#### [What the task asks]
Repeat the data exactly as given below, dropping every picture.

#### [Stored data entries]
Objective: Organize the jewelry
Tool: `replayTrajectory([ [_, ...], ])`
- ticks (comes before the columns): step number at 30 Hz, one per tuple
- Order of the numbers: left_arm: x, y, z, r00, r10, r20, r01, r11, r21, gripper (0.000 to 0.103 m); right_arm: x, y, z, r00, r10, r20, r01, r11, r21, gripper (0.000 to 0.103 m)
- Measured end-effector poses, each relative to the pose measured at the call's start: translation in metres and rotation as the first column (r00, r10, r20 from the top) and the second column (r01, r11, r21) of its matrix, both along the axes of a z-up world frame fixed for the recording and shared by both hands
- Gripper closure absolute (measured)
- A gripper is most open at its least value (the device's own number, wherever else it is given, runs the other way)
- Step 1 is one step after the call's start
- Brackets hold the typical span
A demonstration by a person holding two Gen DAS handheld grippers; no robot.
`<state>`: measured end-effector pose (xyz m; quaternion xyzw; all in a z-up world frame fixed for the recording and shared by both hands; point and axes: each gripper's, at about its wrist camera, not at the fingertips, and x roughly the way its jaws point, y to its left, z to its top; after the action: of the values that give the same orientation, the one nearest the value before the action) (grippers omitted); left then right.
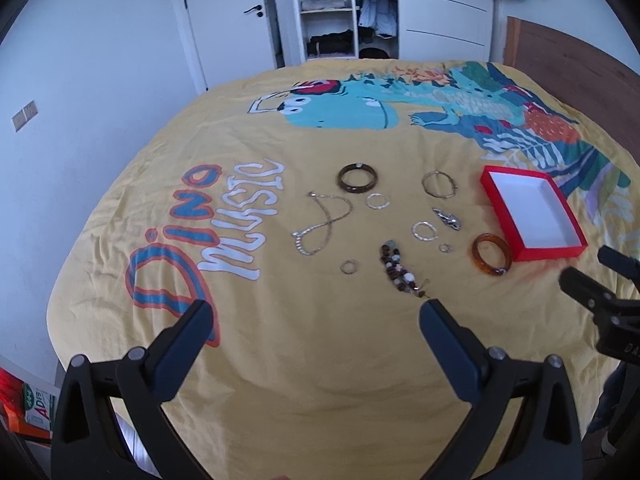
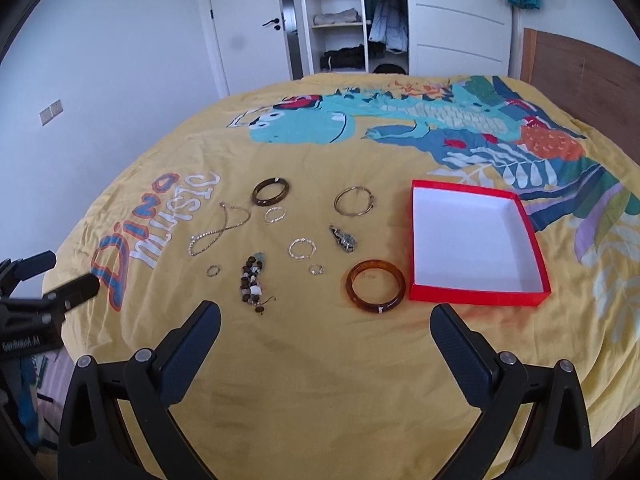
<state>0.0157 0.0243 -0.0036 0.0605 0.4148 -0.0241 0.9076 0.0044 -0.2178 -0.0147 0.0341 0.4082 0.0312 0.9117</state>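
Observation:
Jewelry lies spread on a yellow bedspread (image 1: 320,352). An open red box with a white inside (image 1: 534,212) (image 2: 476,242) stands at the right and holds nothing. An amber bangle (image 1: 492,254) (image 2: 376,286) lies just left of it. A dark brown bangle (image 1: 357,178) (image 2: 271,191), a thin metal bangle (image 1: 440,184) (image 2: 354,201), a silver chain necklace (image 1: 324,222) (image 2: 220,228), a beaded bracelet (image 1: 402,274) (image 2: 253,278), a silver pendant (image 1: 448,219) (image 2: 344,239) and several small rings lie further left. My left gripper (image 1: 318,318) and right gripper (image 2: 326,322) are open and empty, hovering near the front of the bed.
The bedspread carries a dinosaur print (image 2: 360,120) and "Dino Music" lettering (image 1: 208,232). A wooden headboard (image 2: 580,68) is at the right. A white door (image 2: 248,24) and an open wardrobe (image 2: 344,20) stand beyond the bed. The right gripper shows in the left wrist view (image 1: 592,292).

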Motion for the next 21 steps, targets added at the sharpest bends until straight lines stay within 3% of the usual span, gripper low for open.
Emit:
replayTrajectory([
  [8, 0.019, 0.021, -0.015, 0.997, 0.042, -0.062, -0.042, 0.999, 0.000, 0.000, 0.010, -0.009, -0.014, 0.996, 0.022, -0.089, -0.019, 0.999, 0.037, 0.002],
  [10, 0.025, 0.019, -0.026, 0.995, 0.035, -0.094, -0.036, 0.999, -0.004, 0.000, 0.012, -0.012, -0.019, 0.994, 0.033, -0.103, -0.028, 0.998, 0.052, 0.022],
  [12, 0.035, 0.016, -0.040, 0.991, 0.015, -0.133, -0.018, 1.000, -0.024, 0.000, 0.019, -0.016, -0.028, 0.990, 0.036, -0.134, -0.028, 0.998, 0.058, 0.034],
  [16, 0.057, 0.009, -0.062, 0.985, -0.013, -0.170, 0.004, 0.999, -0.053, 0.000, 0.030, -0.024, -0.045, 0.984, 0.045, -0.170, -0.033, 0.997, 0.077, 0.047],
  [21, 0.080, -0.001, -0.080, 0.979, -0.043, -0.199, 0.025, 0.995, -0.095, 0.001, 0.052, -0.035, -0.067, 0.975, 0.047, -0.219, -0.028, 0.996, 0.090, 0.054],
])
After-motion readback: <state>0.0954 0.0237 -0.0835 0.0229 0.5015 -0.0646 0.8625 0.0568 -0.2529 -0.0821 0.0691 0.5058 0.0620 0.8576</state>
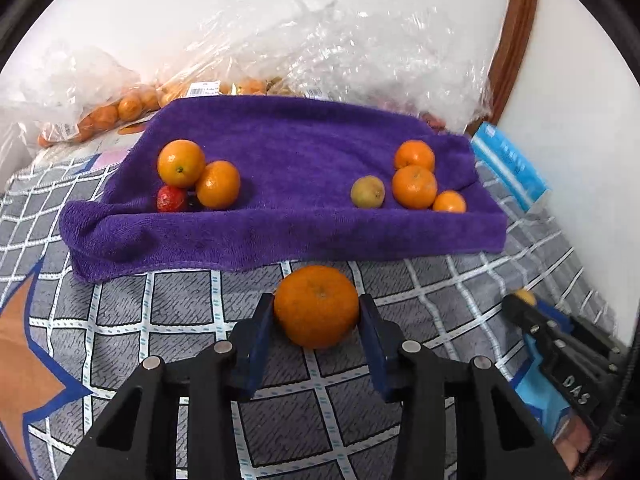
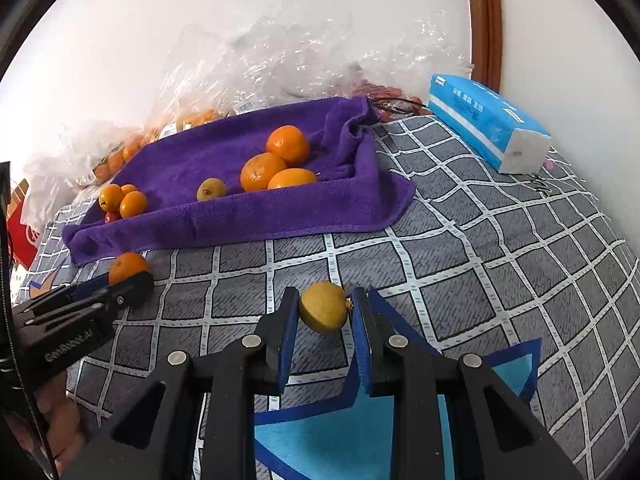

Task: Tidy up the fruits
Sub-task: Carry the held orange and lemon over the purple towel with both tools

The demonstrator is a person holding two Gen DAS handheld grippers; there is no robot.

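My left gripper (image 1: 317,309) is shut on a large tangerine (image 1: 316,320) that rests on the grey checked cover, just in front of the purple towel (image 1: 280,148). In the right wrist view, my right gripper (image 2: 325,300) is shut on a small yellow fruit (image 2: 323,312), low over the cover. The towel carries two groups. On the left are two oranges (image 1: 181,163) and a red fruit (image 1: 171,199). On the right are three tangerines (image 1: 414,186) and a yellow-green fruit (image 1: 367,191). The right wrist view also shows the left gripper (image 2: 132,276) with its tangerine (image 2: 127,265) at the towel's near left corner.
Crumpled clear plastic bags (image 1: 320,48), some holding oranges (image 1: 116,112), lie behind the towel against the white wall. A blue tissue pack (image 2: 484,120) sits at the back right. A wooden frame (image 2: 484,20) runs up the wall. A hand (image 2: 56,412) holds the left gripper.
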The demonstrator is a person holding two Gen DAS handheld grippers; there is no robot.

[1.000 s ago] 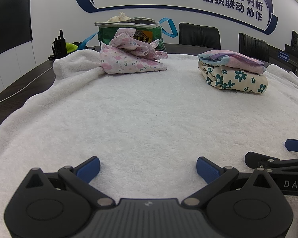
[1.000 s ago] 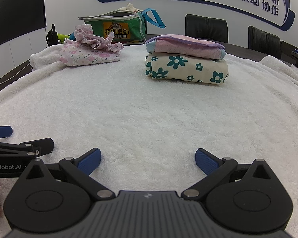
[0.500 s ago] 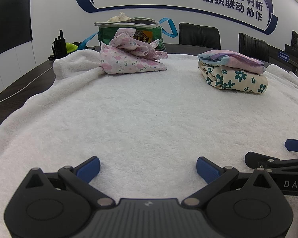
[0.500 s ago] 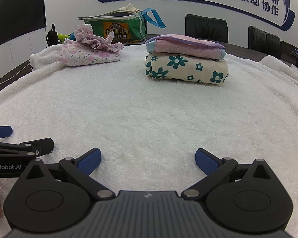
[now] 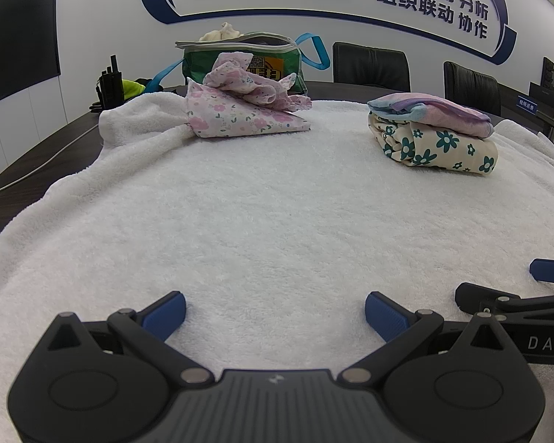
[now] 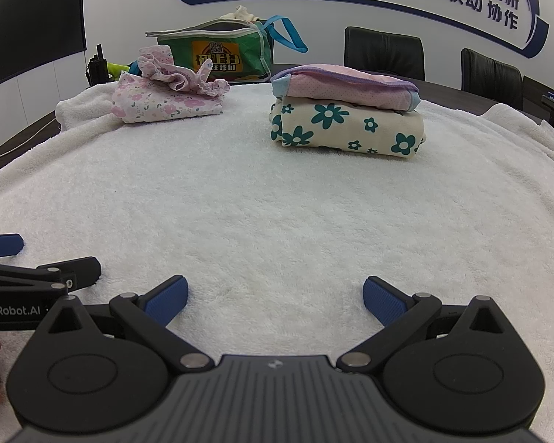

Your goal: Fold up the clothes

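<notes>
Surface: dark table (image 5: 37, 162), mostly covered by a white fluffy towel (image 5: 277, 221) spread across it.
Far left of towel: loosely bundled pink floral garment (image 5: 240, 114), near the towel's far left corner.
Far right of towel: folded stack (image 6: 347, 118), a pink and purple piece on top of a cream piece with teal flowers.
Far table edge: green bag (image 6: 218, 55) with blue straps, behind the floral garment.
Left table edge: a cable (image 5: 44, 168) on bare wood.
</notes>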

#### [Solution for this problem]
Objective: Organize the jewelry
Tool: `replayTrajectory([ [_, ...], ])`
- ticks (comes before the columns): step number at 30 Hz, one per tuple
- Order of the numbers: left_arm: x, y, z, r00, r10, r20, r01, r11, r21, gripper (0.000 to 0.103 m); right_arm: x, y, z, r00, r10, r20, r01, r11, r21, gripper (0.000 to 0.103 m)
- Measured end-effector poses, each relative to the pose measured at the call's start: translation in metres and rotation as the first column (r00, r10, r20 from the top) and the second column (r01, r11, r21) of its matrix, both along the axes of a z-up world frame fixed for the recording and shared by both hands
- Gripper closure absolute (measured)
- A gripper is most open at its least value (the device's own number, wherever else it is given, runs the other way)
- Step 1 is one step after the call's start
- Brackets hold the typical span
A demonstration by a person holding two Gen DAS handheld grippers; no robot.
`<state>`: measured end-effector pose (xyz m; quaternion xyzw; all in a z-up world frame fixed for the recording and shared by both hands; point and axes: each gripper's, at about its wrist camera, not at the fingertips, and x roughly the way its jaws point, y to its left, z to its top; after the action: of the values that give the same orientation, the one nearest the value before the action) (grippers omitted); left then right.
<state>0.0157 0.0243 -0.0036 0.0605 0.4148 -0.0241 0.9076 0.0044 -0.2178 -0.0147 0.0341 0.4082 0.0312 0.9117</state>
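Observation:
Jewelry lies spread on a yellow bedspread (image 1: 320,352). An open red box with a white inside (image 1: 534,212) (image 2: 476,242) stands at the right and holds nothing. An amber bangle (image 1: 492,254) (image 2: 376,286) lies just left of it. A dark brown bangle (image 1: 357,178) (image 2: 271,191), a thin metal bangle (image 1: 440,184) (image 2: 354,201), a silver chain necklace (image 1: 324,222) (image 2: 220,228), a beaded bracelet (image 1: 402,274) (image 2: 253,278), a silver pendant (image 1: 448,219) (image 2: 344,239) and several small rings lie further left. My left gripper (image 1: 318,318) and right gripper (image 2: 326,322) are open and empty, hovering near the front of the bed.
The bedspread carries a dinosaur print (image 2: 360,120) and "Dino Music" lettering (image 1: 208,232). A wooden headboard (image 2: 580,68) is at the right. A white door (image 2: 248,24) and an open wardrobe (image 2: 344,20) stand beyond the bed. The right gripper shows in the left wrist view (image 1: 592,292).
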
Motion for the next 21 steps, targets added at the sharpest bends until straight lines stay within 3% of the usual span, gripper low for open.
Emit:
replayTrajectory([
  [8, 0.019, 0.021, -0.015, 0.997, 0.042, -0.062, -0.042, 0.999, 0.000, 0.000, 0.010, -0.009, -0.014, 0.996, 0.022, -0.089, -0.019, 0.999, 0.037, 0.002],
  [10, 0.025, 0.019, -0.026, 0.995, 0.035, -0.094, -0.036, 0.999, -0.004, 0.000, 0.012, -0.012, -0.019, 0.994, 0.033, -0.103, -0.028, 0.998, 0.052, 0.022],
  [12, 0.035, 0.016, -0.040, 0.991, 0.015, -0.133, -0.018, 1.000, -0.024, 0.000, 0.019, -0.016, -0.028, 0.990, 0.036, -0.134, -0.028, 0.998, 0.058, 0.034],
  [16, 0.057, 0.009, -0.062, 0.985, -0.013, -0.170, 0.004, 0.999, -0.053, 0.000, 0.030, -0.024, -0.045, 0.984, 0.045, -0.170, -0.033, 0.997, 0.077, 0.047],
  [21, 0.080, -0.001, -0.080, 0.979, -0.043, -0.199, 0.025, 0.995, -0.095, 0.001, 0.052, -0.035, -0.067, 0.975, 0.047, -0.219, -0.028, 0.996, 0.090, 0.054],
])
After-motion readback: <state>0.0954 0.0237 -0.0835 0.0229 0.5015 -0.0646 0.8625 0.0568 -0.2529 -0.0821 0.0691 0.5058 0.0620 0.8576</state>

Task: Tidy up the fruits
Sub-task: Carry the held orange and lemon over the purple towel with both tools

The demonstrator is a person holding two Gen DAS handheld grippers; there is no robot.

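My left gripper (image 1: 317,309) is shut on a large tangerine (image 1: 316,320) that rests on the grey checked cover, just in front of the purple towel (image 1: 280,148). In the right wrist view, my right gripper (image 2: 325,300) is shut on a small yellow fruit (image 2: 323,312), low over the cover. The towel carries two groups. On the left are two oranges (image 1: 181,163) and a red fruit (image 1: 171,199). On the right are three tangerines (image 1: 414,186) and a yellow-green fruit (image 1: 367,191). The right wrist view also shows the left gripper (image 2: 132,276) with its tangerine (image 2: 127,265) at the towel's near left corner.
Crumpled clear plastic bags (image 1: 320,48), some holding oranges (image 1: 116,112), lie behind the towel against the white wall. A blue tissue pack (image 2: 484,120) sits at the back right. A wooden frame (image 2: 484,20) runs up the wall. A hand (image 2: 56,412) holds the left gripper.
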The demonstrator is a person holding two Gen DAS handheld grippers; there is no robot.

[1.000 s ago] 
[1.000 s ago] 
[0.500 s ago] 
[0.500 s ago] 
[now] 
[now] 

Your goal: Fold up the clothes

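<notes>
Surface: dark table (image 5: 37, 162), mostly covered by a white fluffy towel (image 5: 277, 221) spread across it.
Far left of towel: loosely bundled pink floral garment (image 5: 240, 114), near the towel's far left corner.
Far right of towel: folded stack (image 6: 347, 118), a pink and purple piece on top of a cream piece with teal flowers.
Far table edge: green bag (image 6: 218, 55) with blue straps, behind the floral garment.
Left table edge: a cable (image 5: 44, 168) on bare wood.
</notes>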

The answer has been supplied in full.